** WHAT TO WORK ON **
Your answer should consist of each line below that includes the word "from".

** RECORDED DATA **
=== Begin Enclosure ===
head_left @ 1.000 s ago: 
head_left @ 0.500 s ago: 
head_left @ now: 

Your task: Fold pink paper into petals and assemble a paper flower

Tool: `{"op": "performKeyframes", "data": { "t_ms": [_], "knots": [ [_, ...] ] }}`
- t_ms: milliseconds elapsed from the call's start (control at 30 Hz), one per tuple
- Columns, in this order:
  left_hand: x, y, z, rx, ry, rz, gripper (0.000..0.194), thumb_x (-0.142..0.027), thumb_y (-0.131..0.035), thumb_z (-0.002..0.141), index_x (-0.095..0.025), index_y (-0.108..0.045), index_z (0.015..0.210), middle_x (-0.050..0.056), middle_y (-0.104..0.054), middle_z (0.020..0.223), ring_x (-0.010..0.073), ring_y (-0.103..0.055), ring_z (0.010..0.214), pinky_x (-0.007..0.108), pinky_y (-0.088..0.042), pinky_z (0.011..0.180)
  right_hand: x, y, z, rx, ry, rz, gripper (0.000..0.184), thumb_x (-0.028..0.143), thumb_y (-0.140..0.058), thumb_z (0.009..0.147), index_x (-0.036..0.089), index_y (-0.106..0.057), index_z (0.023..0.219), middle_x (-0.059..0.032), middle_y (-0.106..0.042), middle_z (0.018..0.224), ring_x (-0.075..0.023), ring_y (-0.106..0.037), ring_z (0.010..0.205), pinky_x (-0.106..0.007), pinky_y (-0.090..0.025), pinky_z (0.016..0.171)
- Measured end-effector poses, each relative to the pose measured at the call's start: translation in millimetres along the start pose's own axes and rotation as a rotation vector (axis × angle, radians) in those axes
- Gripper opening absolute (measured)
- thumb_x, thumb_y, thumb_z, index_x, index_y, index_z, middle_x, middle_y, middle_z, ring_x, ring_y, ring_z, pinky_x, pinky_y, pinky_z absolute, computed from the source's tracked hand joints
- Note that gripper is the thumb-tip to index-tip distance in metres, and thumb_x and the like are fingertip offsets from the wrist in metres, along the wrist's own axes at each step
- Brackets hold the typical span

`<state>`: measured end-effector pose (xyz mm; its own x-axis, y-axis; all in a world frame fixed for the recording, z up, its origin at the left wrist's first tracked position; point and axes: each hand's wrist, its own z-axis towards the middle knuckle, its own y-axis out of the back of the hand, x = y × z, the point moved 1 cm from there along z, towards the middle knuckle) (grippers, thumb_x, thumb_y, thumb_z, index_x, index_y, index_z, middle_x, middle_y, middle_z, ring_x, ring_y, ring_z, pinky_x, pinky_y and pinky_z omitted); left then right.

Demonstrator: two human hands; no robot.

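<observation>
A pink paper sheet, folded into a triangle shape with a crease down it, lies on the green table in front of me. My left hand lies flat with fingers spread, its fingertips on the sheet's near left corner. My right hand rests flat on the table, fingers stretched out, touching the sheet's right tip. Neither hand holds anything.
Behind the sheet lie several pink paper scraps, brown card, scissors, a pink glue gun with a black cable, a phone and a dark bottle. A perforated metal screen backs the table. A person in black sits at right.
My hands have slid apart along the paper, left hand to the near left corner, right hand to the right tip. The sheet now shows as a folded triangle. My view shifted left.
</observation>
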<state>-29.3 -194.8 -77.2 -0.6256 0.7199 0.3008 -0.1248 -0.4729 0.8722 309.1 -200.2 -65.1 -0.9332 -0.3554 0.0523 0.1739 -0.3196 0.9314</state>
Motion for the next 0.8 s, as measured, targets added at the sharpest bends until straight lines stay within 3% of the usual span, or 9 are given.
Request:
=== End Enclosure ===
** EXERCISE SOLUTION **
- t_ms: milliseconds elapsed from the call's start (control at 30 Hz), one per tuple
- thumb_x, thumb_y, thumb_z, index_x, index_y, index_z, middle_x, middle_y, middle_z, ring_x, ring_y, ring_z, pinky_x, pinky_y, pinky_z absolute, computed from the source's tracked hand joints
- Note that gripper is the thumb-tip to index-tip distance in metres, and thumb_x and the like are fingertip offsets from the wrist in metres, along the wrist's own axes at each step
`<state>`: measured end-effector pose (xyz mm; its own x-axis, y-axis; all in a world frame fixed for the recording, z up, its origin at the left wrist's first tracked position; point and axes: each hand's wrist, its own z-axis towards the middle knuckle, its own y-axis out of the back of the hand, x = y × z, the point moved 1 cm from there along z, towards the middle knuckle) (grippers, thumb_x, thumb_y, thumb_z, index_x, index_y, index_z, middle_x, middle_y, middle_z, ring_x, ring_y, ring_z, pinky_x, pinky_y and pinky_z omitted); left then right.

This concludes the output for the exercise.